La Habana, Cuba. – Señaladas para el próximo mes de mayo, las elecciones generales en Colombia podrían marcar un cambio importante en el derrotero interno y externo de esa nación sudamericana, hasta hoy escenario de la violencia oficial, marcada por la epidemia de la Covid-19, y amarrada por su oligarquía al carro de la dependencia con relación a Washington.

En efecto, según analistas, la jefatura del estado conducida hasta ahora por Iván Duque se ha caracterizado por el incumplimiento de los acuerdos de paz suscritos con la guerrilla, los crímenes y masacres contra líderes populares, y el reforzamiento de los lazos de sumisión a los Estados Unidos y del papel de base de agresión contra otras naciones del Hemisferio.

A ello se suman los episodios de extrema represión contra las recientes protestas populares.

De lo que se espera

Para los analistas, y a partir de las encuestas formuladas hasta hoy, todo indica que lidera la intención de votos el aspirante progresista Gustavo Petro, al frente de la agrupación Pacto Histórico, seguido de otros grupos de centro y derecha.

La preferencia de Petro, dicen las cifras, va en ascenso, aunque aún el número de indecisos alcanza importantes niveles entre la población.

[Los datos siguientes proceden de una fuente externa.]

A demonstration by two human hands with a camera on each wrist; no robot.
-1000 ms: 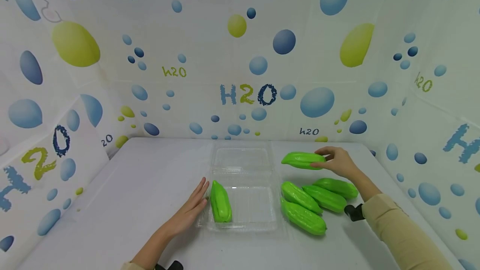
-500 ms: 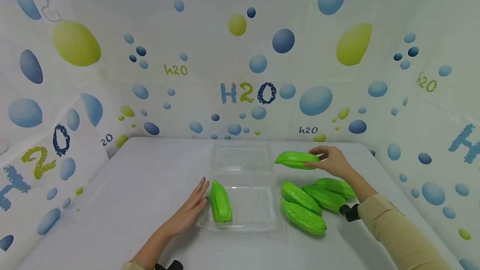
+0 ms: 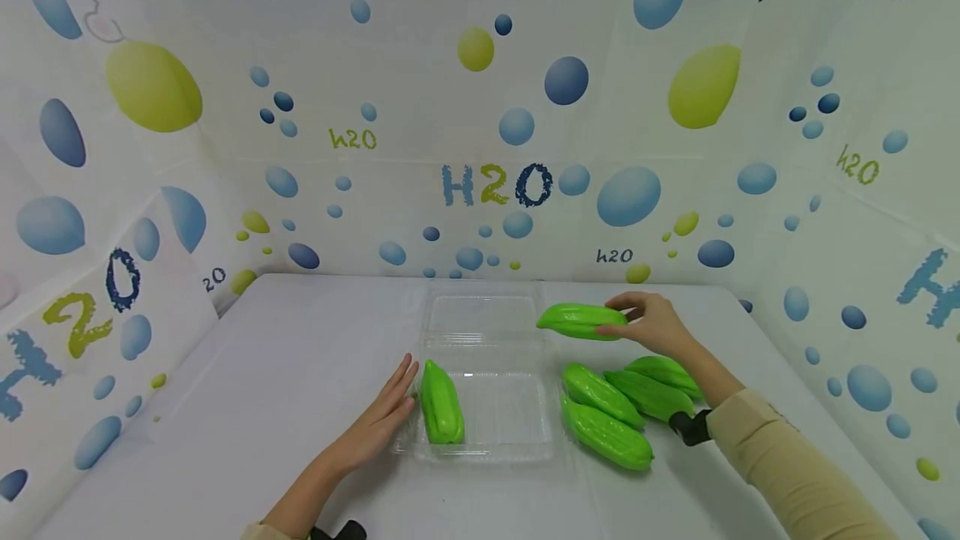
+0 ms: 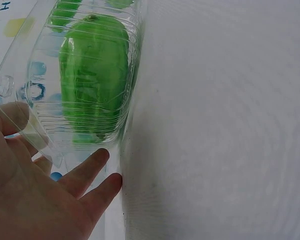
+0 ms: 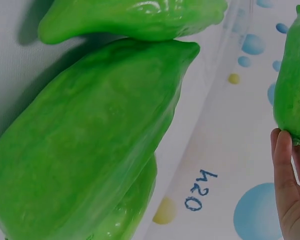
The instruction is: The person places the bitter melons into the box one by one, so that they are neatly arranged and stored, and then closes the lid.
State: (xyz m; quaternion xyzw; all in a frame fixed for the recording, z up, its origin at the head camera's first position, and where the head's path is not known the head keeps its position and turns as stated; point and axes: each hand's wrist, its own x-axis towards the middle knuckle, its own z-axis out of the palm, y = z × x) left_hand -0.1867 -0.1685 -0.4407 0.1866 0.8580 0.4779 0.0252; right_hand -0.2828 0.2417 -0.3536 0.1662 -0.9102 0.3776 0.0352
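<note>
My right hand (image 3: 654, 325) pinches the blunt end of a long green ribbed vegetable (image 3: 572, 319) with a pointed tip, raised near the table's back and lying level. In the right wrist view that hand (image 5: 292, 195) shows at the right edge, fingertips at the vegetable's (image 5: 295, 82) end. My left hand (image 3: 377, 417) rests with straight fingers along the left side of a clear hinged plastic container (image 3: 513, 415). Inside its base, at the left, lies another green vegetable (image 3: 442, 407). The left wrist view shows my fingers spread at the container's wall (image 4: 45, 127).
Several more green vegetables (image 3: 606, 436) lie piled to the right of the container, under my right forearm. The container's open lid (image 3: 483, 319) lies flat behind the base. A patterned cloth wall (image 3: 405, 65) surrounds the white table (image 3: 300, 340).
My right hand has moved left with the green vegetable, closer to the container's lid. My left hand and the container have stayed where they were.
</note>
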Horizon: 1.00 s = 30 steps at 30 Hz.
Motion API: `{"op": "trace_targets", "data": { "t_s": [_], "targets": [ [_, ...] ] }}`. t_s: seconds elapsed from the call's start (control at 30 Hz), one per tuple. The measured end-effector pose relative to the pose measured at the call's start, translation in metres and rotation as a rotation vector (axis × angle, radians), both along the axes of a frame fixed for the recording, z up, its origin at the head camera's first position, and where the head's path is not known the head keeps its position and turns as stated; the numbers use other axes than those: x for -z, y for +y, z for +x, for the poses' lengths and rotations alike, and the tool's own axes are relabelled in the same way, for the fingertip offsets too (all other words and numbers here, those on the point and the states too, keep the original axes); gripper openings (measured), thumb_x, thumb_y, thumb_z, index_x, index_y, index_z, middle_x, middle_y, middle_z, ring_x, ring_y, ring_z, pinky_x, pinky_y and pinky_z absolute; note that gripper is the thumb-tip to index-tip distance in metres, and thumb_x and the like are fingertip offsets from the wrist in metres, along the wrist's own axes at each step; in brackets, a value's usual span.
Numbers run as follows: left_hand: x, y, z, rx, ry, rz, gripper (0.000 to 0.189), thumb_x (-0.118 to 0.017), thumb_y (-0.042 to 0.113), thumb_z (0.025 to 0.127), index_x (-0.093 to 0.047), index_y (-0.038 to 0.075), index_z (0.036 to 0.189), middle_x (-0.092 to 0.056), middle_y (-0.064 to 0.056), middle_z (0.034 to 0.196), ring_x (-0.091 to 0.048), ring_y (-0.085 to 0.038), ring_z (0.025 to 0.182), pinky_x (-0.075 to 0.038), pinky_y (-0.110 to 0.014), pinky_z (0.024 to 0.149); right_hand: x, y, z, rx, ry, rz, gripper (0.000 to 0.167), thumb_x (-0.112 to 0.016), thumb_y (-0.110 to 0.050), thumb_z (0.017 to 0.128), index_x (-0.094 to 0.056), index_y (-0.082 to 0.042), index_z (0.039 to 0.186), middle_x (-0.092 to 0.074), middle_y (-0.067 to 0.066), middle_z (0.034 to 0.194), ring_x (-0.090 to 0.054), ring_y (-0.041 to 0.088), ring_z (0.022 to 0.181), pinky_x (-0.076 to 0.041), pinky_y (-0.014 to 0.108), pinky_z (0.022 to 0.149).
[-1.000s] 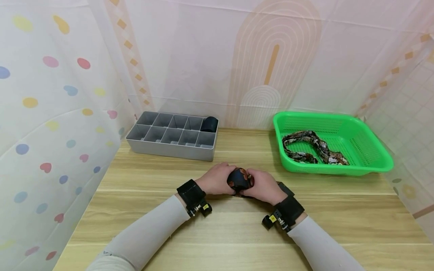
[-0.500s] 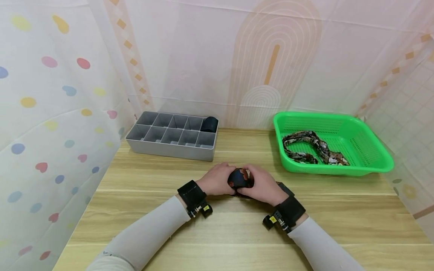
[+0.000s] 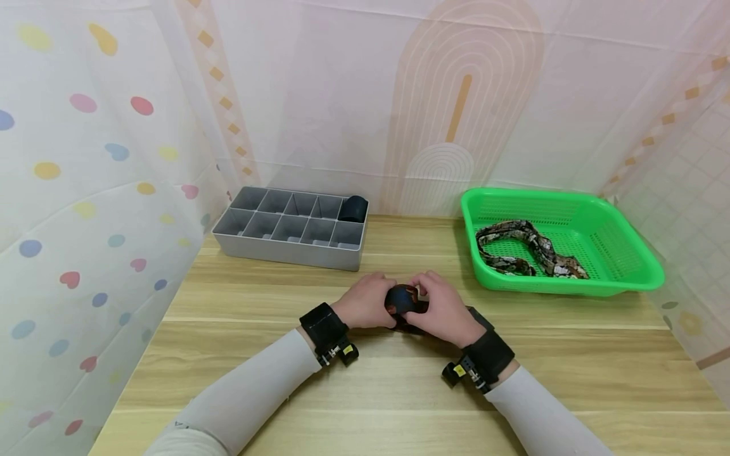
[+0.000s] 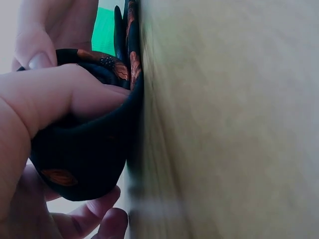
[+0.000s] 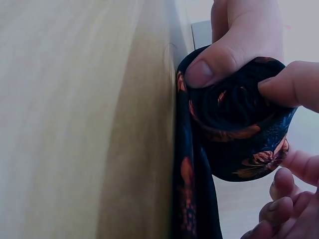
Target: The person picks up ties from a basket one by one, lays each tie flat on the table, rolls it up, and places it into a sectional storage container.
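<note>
A dark necktie with orange flowers (image 3: 401, 299) is wound into a roll that stands on the table between both hands. My left hand (image 3: 365, 303) grips the roll from the left, its thumb (image 4: 75, 92) pressed into the coil and its fingers (image 4: 107, 214) curled round the far side. With the thumb (image 5: 294, 84) on the coil's end and fingertips (image 5: 279, 211) at the far side, my right hand (image 3: 447, 310) holds the roll from the right. The flat tail (image 5: 192, 199) runs along the table beneath the right hand, partly hidden by it.
At the back left stands a grey divided box (image 3: 288, 253) with a rolled dark necktie (image 3: 353, 209) in its back right compartment. To the back right, a green basket (image 3: 570, 288) contains a long brown patterned strip of cloth (image 3: 536, 244). A printed curtain (image 3: 319, 95) hangs behind the table.
The fingers of my right hand have shifted on the roll, its forefinger lifting slightly off the top. The roll has turned a little; the left hand stays nearly in place.
</note>
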<state>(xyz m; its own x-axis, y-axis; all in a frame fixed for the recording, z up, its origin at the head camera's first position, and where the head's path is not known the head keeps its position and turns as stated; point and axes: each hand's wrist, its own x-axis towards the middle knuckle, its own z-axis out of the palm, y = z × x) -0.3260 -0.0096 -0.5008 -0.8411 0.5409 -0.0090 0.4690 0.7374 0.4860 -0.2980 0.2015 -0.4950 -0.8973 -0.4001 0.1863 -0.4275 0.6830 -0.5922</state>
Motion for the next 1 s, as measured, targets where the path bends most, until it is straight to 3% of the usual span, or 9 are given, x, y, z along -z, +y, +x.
{"op": "trace_targets", "data": {
  "t_s": [0.37, 0.63, 0.83, 1.0],
  "targets": [
    [-0.003, -0.004, -0.004, -0.053, -0.001, 0.048, 0.050, -0.090, 0.031, 0.068, -0.072, 0.014, 0.111, -0.060, -0.004, 0.101, -0.056, -0.020, 0.088, -0.052, -0.032, 0.074, 0.001, 0.004, -0.004, 0.034, -0.035, -0.006, 0.038, -0.082, -0.019, 0.078, -0.063, -0.014, 0.111, -0.056, 0.004, 0.095, -0.051, 0.020, 0.085, -0.043, 0.033, 0.074],
    [-0.008, -0.005, -0.003, -0.085, 0.055, 0.077, 0.055, -0.082, 0.036, 0.073, -0.070, 0.009, 0.119, -0.060, -0.005, 0.104, -0.056, -0.020, 0.090, -0.051, -0.032, 0.074, 0.003, 0.005, -0.007, 0.044, -0.020, 0.048, 0.042, -0.085, -0.023, 0.075, -0.066, -0.015, 0.112, -0.059, 0.002, 0.092, -0.052, 0.018, 0.078, -0.043, 0.031, 0.067],
    [-0.009, 0.000, 0.003, -0.032, 0.106, 0.134, 0.053, -0.081, 0.033, 0.072, -0.070, 0.009, 0.117, -0.062, -0.006, 0.103, -0.058, -0.021, 0.090, -0.052, -0.034, 0.076, 0.009, 0.004, -0.009, 0.017, 0.007, 0.147, 0.043, -0.092, -0.030, 0.072, -0.068, -0.016, 0.105, -0.064, 0.000, 0.089, -0.056, 0.016, 0.078, -0.048, 0.032, 0.070],
    [-0.006, 0.003, 0.006, 0.033, 0.092, 0.153, 0.052, -0.082, 0.032, 0.073, -0.069, 0.009, 0.117, -0.063, -0.005, 0.106, -0.059, -0.020, 0.094, -0.052, -0.035, 0.084, 0.014, 0.003, -0.007, 0.004, 0.014, 0.177, 0.048, -0.095, -0.034, 0.072, -0.070, -0.014, 0.106, -0.070, 0.003, 0.097, -0.063, 0.017, 0.088, -0.054, 0.036, 0.080]
  ]
}}
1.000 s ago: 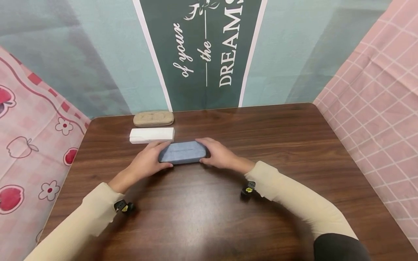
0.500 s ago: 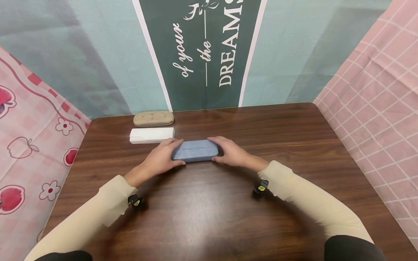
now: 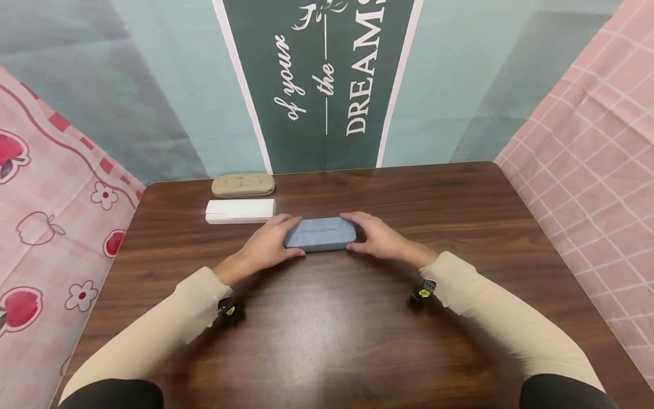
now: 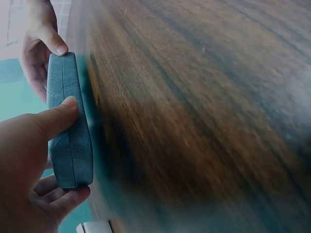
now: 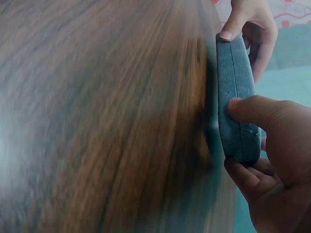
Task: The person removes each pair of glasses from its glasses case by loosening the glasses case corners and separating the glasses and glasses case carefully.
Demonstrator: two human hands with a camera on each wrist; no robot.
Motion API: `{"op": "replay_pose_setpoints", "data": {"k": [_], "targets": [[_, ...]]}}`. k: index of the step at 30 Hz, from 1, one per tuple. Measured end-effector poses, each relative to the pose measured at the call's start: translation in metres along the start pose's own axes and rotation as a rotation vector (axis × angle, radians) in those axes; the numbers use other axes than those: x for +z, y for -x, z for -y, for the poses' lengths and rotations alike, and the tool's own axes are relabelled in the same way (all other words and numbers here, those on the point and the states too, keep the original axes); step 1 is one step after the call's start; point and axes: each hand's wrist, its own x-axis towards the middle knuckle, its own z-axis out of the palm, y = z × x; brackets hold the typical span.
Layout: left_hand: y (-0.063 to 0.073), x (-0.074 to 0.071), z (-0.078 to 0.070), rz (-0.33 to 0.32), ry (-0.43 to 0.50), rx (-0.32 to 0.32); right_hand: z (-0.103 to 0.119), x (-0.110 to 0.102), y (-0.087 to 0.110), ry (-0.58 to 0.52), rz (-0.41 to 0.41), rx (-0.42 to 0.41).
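Note:
A blue glasses case (image 3: 321, 233) is held lengthwise between both hands, close over the table. My left hand (image 3: 267, 244) grips its left end, the thumb on the near side and the fingers round the end and back. At the other end my right hand (image 3: 380, 238) holds it the same way. Both wrist views show the case (image 4: 68, 121) with a thin seam running along its near side. In the right wrist view the thumb (image 5: 250, 109) presses beside that seam. The far side of the case is mostly hidden.
A white oblong case (image 3: 241, 211) lies left of the hands. Behind it, near the back edge, rests a beige glasses case (image 3: 243, 185). The dark wooden table (image 3: 434, 199) meets a teal printed cloth (image 3: 444, 85) at the back and pink cloths at both sides.
Both hands have carried the blue glasses case to the right and slightly away from me. The white and beige cases have stayed in place.

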Motion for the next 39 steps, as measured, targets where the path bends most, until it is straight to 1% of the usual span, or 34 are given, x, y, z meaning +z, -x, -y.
{"op": "replay_pose_setpoints", "data": {"k": [4, 11, 20, 31, 36, 39], "targets": [[-0.006, 0.004, 0.000, 0.004, 0.002, -0.002, -0.006, -0.003, 0.001, 0.006, -0.003, -0.004], [-0.019, 0.009, 0.000, 0.023, 0.000, 0.003, -0.016, -0.008, 0.003, 0.018, -0.010, -0.005], [-0.031, 0.012, -0.003, 0.053, 0.011, -0.023, -0.028, -0.010, 0.004, 0.015, -0.022, -0.007], [-0.036, 0.018, -0.004, 0.038, 0.031, -0.047, -0.033, -0.011, 0.002, 0.010, -0.020, 0.008], [-0.036, 0.020, -0.002, 0.026, 0.061, -0.049, -0.034, -0.011, 0.002, 0.009, -0.025, 0.006], [-0.035, 0.022, 0.001, 0.024, 0.089, -0.039, -0.034, -0.011, 0.002, 0.010, -0.027, 0.008]]}}
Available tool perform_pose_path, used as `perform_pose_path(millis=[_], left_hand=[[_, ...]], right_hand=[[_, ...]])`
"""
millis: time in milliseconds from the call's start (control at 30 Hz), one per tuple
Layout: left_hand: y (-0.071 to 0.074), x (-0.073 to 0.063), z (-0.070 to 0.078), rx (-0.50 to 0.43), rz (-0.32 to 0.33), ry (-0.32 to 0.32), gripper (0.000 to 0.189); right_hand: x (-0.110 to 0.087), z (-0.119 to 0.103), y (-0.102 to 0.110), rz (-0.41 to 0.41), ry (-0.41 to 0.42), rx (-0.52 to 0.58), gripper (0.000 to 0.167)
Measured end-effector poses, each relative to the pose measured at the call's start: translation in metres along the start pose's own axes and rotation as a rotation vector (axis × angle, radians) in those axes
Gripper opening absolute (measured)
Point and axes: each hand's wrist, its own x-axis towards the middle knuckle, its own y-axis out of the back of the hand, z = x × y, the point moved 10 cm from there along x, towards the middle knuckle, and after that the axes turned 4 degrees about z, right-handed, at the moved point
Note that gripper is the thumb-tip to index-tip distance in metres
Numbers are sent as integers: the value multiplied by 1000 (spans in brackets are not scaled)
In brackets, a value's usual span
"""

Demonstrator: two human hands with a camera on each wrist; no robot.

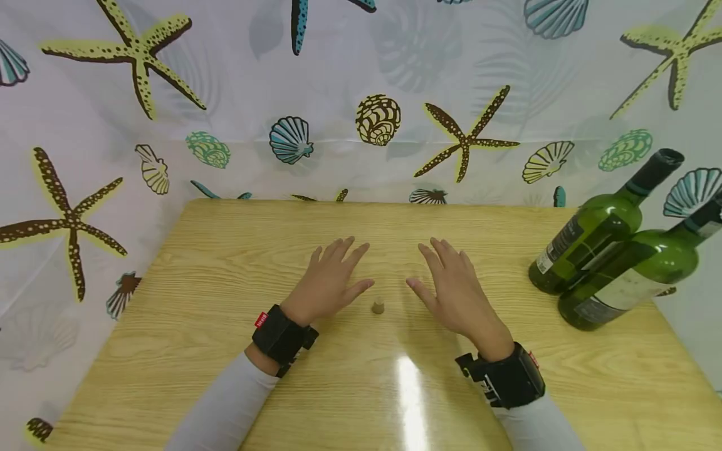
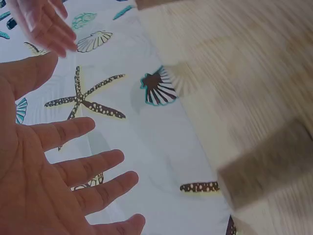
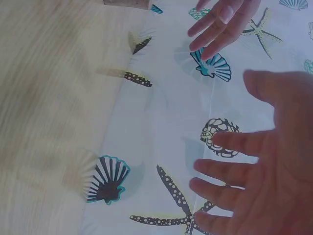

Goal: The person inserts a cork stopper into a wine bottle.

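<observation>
A small cork [image 1: 378, 307] stands on the wooden table between the two hands. My left hand [image 1: 326, 285] hovers to the left of it, palm inward, fingers spread and holding nothing. On the other side my right hand [image 1: 455, 293] mirrors that pose, fingers apart and thumb toward the cork. Neither hand touches it. In the left wrist view the cork [image 2: 269, 166] looms large and blurred at the right, apart from the left fingers [image 2: 93, 166]. The right wrist view shows the right fingers [image 3: 230, 171] extended with nothing in them.
Two green wine bottles [image 1: 586, 241] [image 1: 632, 275] with dark necks stand side by side at the table's right. A white cloth [image 1: 333, 75] printed with starfish and shells hangs behind the table [image 1: 254, 232]. Black straps with cameras [image 1: 282, 335] circle both wrists.
</observation>
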Motion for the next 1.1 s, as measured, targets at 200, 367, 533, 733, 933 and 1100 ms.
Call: perform_pose_path(millis=[200, 367, 533, 733, 933, 1100], left_hand=[[-6, 23, 24, -127, 17, -75, 65], [-10, 59, 50, -229, 23, -159, 68], [-14, 94, 73, -319, 45, -176, 77], [-25, 122, 99, -391, 101, -183, 87], [-50, 143, 120, -475, 55, -162, 96], [-70, 154, 124, -578, 10, -129, 96]], right_hand=[[-1, 14, 46, 296, 13, 49, 55], [-8, 38, 93, 545, -1, 25, 51], [-19, 68, 129, 730, -73, -26, 56], [-30, 94, 150, 915, -139, -40, 61], [-38, 107, 160, 1117, -129, 20, 67], [-39, 124, 164, 1192, -183, 30, 69]])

De todas formas, esta opción pone en crisis a la ultraderecha impulsada por el ex presidente Alvaro Uribe, y de la cual proviene el actual presidente Iván Duque, que deberá dejar su cargo en agosto de este año.

Por ahora los expertos se decantan por la realización de una segunda vuelta ya que hasta ahora ninguno de los aspirantes alcanza el monto de sufragios para vencer en la primera programada para mayo.